Go through the data line by line. Copy each one holding the string "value".

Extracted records
=======

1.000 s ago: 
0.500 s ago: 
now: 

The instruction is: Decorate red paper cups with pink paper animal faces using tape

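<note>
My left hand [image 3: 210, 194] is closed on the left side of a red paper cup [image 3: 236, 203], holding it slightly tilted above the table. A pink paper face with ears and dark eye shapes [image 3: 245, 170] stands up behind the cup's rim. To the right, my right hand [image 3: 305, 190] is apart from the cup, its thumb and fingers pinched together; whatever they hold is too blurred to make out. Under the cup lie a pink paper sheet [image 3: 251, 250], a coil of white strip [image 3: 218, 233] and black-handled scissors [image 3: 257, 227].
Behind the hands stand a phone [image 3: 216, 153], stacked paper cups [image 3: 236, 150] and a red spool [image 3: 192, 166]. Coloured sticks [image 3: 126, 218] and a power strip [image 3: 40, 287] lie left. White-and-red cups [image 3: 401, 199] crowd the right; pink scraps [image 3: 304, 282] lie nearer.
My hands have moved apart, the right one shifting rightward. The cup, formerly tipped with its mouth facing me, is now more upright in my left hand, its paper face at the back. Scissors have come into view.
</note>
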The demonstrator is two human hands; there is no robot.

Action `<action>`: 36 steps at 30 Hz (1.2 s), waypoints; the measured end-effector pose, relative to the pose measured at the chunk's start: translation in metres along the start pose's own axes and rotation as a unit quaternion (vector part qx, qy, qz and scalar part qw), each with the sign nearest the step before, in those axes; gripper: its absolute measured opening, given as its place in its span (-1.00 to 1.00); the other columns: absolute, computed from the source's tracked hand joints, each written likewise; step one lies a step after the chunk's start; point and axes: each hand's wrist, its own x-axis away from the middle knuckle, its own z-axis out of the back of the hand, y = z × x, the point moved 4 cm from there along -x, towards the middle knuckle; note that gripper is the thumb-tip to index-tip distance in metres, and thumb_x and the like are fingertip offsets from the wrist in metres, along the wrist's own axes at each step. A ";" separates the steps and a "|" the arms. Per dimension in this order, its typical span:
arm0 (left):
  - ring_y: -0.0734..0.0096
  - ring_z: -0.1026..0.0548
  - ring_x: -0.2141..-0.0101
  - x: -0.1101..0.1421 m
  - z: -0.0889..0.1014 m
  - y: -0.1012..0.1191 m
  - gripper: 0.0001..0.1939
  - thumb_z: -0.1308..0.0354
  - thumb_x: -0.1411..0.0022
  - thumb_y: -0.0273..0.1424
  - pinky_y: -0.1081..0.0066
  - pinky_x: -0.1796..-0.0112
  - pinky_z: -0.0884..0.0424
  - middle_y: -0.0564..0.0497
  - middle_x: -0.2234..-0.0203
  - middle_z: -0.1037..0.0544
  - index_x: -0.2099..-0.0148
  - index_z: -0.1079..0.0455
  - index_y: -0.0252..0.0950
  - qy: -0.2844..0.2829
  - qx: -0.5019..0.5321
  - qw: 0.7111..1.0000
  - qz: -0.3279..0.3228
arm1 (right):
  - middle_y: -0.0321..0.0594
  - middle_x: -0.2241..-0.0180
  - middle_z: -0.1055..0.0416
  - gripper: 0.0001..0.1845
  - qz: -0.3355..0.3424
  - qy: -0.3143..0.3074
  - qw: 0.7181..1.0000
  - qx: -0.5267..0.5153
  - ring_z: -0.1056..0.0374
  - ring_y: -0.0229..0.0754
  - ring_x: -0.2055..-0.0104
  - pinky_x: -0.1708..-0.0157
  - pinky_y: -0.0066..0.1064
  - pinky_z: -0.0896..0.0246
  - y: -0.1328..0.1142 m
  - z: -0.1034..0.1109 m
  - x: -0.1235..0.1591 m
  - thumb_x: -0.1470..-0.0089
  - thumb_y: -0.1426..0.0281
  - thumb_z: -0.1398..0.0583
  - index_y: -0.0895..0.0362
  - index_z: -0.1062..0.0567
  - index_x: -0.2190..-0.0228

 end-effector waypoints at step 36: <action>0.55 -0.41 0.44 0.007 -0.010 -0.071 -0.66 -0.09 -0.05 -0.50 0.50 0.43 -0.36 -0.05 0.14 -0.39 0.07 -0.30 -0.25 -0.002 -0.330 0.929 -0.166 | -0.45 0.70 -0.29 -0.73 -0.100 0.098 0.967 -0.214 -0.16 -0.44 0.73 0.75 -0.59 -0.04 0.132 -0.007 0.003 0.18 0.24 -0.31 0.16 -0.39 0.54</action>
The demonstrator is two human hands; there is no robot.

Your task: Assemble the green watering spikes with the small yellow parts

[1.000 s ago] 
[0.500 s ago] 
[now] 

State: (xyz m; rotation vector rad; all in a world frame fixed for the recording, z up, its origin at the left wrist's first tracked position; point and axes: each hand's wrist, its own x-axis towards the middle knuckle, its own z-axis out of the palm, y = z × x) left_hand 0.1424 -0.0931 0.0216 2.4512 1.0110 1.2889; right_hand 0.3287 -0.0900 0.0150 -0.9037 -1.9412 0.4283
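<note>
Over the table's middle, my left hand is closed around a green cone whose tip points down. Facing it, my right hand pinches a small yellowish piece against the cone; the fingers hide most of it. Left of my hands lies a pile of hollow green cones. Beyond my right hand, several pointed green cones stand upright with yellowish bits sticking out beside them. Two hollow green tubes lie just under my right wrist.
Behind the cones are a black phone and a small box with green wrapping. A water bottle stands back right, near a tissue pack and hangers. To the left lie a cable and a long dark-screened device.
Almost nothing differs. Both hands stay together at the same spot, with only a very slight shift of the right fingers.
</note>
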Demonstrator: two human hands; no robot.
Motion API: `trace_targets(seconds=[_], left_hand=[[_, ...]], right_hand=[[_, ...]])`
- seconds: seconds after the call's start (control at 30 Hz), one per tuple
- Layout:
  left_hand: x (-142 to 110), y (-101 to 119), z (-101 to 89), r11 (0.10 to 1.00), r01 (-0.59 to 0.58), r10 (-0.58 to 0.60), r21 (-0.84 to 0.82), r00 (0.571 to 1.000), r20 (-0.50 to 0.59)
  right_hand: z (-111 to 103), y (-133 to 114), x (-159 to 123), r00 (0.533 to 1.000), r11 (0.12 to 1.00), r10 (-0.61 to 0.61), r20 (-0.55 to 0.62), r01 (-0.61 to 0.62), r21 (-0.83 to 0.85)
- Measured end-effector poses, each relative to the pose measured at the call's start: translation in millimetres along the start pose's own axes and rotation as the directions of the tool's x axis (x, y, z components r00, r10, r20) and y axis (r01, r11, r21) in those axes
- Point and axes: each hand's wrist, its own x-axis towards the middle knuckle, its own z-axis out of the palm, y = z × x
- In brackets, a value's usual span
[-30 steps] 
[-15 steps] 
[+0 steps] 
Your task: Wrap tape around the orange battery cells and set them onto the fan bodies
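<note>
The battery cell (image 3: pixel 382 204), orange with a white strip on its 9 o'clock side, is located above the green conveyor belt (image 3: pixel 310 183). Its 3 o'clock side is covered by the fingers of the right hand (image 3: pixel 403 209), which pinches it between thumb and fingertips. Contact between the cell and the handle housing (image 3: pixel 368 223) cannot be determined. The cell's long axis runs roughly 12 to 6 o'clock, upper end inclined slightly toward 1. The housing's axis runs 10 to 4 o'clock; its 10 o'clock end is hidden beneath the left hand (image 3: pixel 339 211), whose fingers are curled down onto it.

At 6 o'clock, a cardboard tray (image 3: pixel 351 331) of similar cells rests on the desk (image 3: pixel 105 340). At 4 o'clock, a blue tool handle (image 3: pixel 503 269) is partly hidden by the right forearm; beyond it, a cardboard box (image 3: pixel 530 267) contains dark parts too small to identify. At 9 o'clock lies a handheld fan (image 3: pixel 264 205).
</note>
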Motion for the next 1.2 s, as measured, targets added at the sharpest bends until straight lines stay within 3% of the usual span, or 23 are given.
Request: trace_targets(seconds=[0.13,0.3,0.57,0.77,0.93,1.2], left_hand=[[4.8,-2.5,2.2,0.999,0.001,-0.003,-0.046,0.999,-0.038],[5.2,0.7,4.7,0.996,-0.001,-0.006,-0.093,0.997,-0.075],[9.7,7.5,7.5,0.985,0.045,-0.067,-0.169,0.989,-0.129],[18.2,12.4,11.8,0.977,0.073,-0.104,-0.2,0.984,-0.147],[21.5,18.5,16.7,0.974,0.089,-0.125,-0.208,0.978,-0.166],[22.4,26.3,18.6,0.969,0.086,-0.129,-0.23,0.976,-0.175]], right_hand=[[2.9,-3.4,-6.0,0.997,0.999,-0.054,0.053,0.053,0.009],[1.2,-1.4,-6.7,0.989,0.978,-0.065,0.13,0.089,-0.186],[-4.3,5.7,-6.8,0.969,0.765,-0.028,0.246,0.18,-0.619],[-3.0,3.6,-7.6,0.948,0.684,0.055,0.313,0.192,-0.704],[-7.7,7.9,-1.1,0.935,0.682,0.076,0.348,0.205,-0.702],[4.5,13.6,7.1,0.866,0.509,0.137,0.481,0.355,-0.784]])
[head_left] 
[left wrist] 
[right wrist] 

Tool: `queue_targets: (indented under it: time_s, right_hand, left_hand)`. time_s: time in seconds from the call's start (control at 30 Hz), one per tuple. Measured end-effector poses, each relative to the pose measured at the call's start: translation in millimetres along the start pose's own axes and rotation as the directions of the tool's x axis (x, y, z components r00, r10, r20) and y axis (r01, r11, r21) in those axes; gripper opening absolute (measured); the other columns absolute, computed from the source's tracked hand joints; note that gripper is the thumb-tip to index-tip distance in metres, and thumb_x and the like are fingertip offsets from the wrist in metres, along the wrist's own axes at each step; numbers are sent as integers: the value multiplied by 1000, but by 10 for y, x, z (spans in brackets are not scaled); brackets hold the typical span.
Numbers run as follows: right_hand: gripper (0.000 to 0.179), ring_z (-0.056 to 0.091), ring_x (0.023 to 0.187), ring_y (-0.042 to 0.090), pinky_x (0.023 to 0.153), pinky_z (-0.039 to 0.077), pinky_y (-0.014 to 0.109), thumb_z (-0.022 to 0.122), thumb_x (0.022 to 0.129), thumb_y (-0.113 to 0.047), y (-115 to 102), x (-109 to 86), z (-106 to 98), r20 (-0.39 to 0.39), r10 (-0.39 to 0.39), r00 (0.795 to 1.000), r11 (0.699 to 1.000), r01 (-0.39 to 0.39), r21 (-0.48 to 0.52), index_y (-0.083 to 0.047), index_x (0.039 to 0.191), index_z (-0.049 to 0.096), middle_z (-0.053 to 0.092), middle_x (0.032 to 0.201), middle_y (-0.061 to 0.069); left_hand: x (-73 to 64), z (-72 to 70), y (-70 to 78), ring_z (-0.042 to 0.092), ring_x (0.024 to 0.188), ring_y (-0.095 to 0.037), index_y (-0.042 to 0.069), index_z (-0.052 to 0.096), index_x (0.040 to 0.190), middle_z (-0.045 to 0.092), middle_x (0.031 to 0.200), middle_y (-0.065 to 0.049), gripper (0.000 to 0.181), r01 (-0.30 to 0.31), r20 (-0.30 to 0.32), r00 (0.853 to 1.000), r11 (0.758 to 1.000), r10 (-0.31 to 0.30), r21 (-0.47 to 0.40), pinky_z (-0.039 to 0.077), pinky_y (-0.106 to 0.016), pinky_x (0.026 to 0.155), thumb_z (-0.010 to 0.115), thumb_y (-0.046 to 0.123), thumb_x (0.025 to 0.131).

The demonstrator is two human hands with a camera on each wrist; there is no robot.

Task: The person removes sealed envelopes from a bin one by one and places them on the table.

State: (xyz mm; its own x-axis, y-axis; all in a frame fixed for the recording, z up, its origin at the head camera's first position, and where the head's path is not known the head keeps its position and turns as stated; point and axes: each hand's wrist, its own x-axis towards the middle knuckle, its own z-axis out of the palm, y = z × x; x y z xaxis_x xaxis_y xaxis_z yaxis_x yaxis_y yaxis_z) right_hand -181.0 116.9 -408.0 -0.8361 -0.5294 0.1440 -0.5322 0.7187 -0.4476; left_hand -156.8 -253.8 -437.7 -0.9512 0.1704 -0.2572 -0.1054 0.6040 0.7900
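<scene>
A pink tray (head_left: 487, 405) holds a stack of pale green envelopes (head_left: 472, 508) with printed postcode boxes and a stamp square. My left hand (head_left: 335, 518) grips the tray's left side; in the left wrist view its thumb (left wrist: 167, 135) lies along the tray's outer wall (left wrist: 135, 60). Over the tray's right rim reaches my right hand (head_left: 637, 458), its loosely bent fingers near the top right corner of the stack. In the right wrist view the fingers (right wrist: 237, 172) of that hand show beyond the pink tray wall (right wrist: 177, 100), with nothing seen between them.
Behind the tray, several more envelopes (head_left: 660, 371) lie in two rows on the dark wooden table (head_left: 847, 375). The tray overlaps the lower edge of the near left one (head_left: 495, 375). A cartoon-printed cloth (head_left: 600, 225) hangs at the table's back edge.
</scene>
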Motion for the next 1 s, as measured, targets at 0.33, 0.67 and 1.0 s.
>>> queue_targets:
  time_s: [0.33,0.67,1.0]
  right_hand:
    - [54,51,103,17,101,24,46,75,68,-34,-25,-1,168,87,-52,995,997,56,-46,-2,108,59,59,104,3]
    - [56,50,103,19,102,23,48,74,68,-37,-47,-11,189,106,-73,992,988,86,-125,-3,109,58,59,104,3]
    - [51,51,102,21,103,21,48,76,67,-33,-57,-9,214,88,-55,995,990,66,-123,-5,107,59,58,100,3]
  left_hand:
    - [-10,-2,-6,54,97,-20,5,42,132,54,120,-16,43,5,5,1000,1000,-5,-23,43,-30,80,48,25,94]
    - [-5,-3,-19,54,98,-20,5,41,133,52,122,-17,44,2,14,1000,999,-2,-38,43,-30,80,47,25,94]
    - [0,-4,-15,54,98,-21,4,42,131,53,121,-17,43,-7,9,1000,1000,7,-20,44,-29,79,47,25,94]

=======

Answer below
- In brackets, a value's usual span
Tool: `queue_targets: (indented under it: time_s, right_hand, left_hand)`. time_s: time in seconds from the call's start (control at 30 Hz), one per tuple. Measured end-effector poses, each relative to the pose measured at the call's start: translation in millimetres along the start pose's own axes and rotation as the directions of the tool's x axis (x, y, z components r00, r10, r20) and y axis (r01, r11, r21) in those axes; gripper opening absolute (measured); the other columns absolute, computed from the source's tracked hand joints; note that gripper is the thumb-tip to index-tip distance in metres, and thumb_x and the like are fingertip offsets from the wrist in metres, along the wrist's own axes at each step; numbers are sent as integers: the value multiplied by 1000, but by 10 for y, x, z (spans in brackets are not scaled); brackets hold the typical span.

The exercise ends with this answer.